**ABOUT THIS EXERCISE:** Starting with the first line of the data below, copy each line up to and including the one containing "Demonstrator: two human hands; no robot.". Pictures stay out.

**DATA EXTRACTS:**
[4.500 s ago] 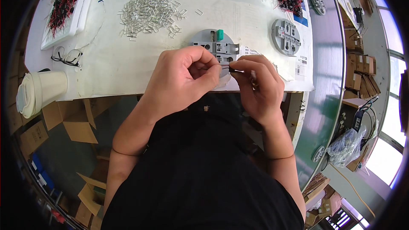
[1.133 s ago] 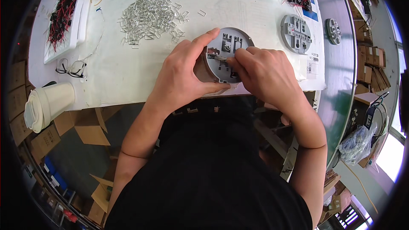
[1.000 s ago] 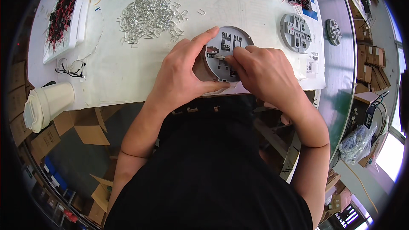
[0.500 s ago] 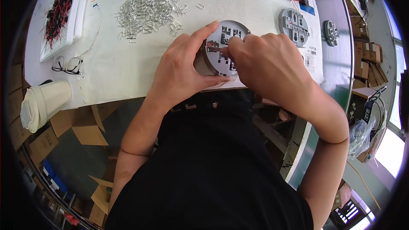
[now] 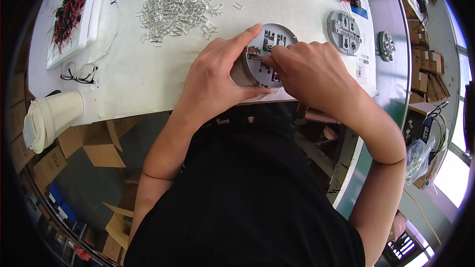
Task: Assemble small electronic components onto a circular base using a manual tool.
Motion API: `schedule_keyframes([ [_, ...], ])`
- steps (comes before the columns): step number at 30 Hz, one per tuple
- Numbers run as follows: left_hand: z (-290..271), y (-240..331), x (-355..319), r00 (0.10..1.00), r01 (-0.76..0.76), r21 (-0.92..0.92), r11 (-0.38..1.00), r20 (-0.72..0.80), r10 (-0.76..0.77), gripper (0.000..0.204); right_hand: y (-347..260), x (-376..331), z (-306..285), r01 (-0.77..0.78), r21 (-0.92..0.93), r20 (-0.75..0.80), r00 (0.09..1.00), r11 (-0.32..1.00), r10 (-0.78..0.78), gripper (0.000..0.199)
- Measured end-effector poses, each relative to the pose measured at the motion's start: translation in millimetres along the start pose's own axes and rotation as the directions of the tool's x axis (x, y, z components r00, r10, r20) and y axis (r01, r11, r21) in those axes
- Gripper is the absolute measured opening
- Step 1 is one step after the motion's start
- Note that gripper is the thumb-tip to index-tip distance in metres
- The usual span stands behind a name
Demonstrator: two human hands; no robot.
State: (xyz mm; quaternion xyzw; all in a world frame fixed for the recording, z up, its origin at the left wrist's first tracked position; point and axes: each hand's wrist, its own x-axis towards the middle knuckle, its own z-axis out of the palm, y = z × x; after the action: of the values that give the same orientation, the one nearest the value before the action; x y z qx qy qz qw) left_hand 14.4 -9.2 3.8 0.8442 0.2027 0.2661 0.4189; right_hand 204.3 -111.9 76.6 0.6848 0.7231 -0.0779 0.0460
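Note:
A round grey plastic housing with slots and raised blocks stands at the front edge of the table, tilted up. My left hand grips its left rim, thumb at the lower edge and forefinger at the top. Over the right part of the housing, my right hand is closed in a pinch, its fingertips at the middle of the face. What they hold there, if anything, is too small and covered to make out. A small brownish metal-looking piece sits in the housing left of those fingertips.
A heap of U-shaped metal pins lies at the back left. Two more grey housings lie to the right. Red and black wired parts fill a white tray at far left. Glasses and a cream roll-shaped object are nearer.
The whole view has shifted slightly, so the table things appear a little farther right. Both hands keep nearly the same hold at the housing.

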Motion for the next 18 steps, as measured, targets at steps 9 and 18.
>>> schedule_keyframes([
  [9, 0, 1, -1, 1.0, 0.016, 0.009, 1.0, 0.014, -0.016, 0.106, 1, -6, 19, 0.001, 0.017, -0.137, 0.991, 1.0, 0.001, 0.027],
  [18, 2, 0, 0, 1.0, 0.014, -0.011, 1.0, 0.002, -0.014, 0.109, -2, -9, 12, -0.038, 0.036, -0.097, 0.994, 0.999, 0.041, 0.028],
])
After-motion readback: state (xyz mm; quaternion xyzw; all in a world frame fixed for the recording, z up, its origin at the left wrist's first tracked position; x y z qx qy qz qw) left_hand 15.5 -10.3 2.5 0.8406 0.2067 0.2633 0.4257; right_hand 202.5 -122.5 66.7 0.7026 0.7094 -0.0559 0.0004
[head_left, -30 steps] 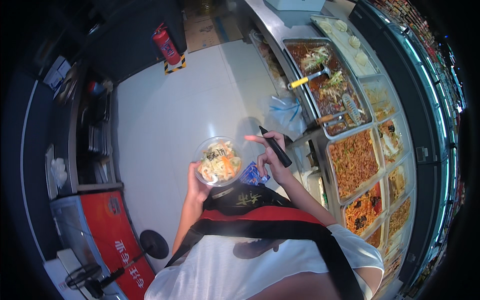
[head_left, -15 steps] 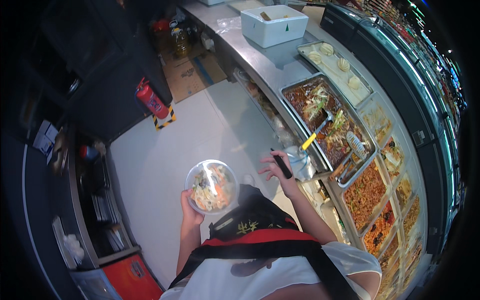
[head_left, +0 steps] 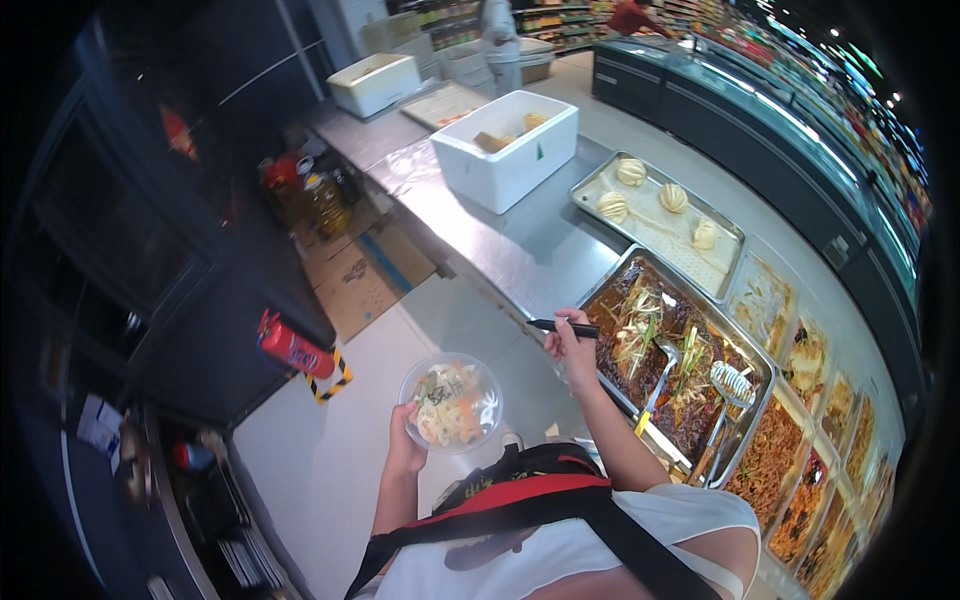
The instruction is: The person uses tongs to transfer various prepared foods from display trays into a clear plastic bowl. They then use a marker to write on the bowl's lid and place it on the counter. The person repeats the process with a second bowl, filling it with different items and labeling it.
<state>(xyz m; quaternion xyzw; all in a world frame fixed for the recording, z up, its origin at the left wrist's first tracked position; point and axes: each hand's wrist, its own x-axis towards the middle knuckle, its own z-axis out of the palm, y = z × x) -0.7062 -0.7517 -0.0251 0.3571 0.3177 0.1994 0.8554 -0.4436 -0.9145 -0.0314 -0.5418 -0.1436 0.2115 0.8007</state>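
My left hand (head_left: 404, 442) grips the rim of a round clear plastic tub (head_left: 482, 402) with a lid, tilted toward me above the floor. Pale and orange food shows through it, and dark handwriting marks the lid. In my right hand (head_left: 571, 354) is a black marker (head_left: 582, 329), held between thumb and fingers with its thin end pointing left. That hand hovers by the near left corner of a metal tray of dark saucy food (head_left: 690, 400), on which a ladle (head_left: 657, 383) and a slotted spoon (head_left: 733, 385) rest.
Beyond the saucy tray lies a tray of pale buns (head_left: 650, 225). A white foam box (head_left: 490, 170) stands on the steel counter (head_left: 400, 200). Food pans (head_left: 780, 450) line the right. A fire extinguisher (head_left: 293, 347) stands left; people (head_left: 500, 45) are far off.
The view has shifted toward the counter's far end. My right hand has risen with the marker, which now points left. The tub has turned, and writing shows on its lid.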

**TASK RESPONSE:**
[4.500 s ago] 
[1.133 s ago] 
[1.000 s ago] 
[0.500 s ago] 
[now] 
Task: Assemble small electronic components onto a circular base using a manual tool.
Motion API: `schedule_keyframes([ [_, ...], ])`
- steps (comes before the columns): step number at 30 Hz, one per tuple
- Numbers run as follows: left_hand: z (-290..271), y (-240..331), x (-355..319), r00 (0.10..1.00), r01 (-0.76..0.76), r21 (-0.92..0.92), r11 (-0.38..1.00), r20 (-0.72..0.80), r10 (-0.76..0.77), gripper (0.000..0.204); right_hand: y (-347..260), x (-376..331), z (-306..285), r01 (-0.77..0.78), r21 (-0.92..0.93), r20 (-0.75..0.80), r00 (0.09..1.00), r11 (-0.32..1.00), r10 (-0.78..0.78), gripper (0.000..0.199)
- Measured end-effector poses, each relative to the pose measured at the motion's start: translation in millimetres along the start pose's own axes and rotation as the directions of the tool's x axis (x, y, z components r00, r10, r20) and y axis (r01, r11, r21) in those axes
- Gripper is the absolute measured opening
- Step 1 is one step after the motion's start
- Note that gripper is the thumb-tip to index-tip distance in metres
- The usual span stands behind a name
Demonstrator: two human hands; no robot.

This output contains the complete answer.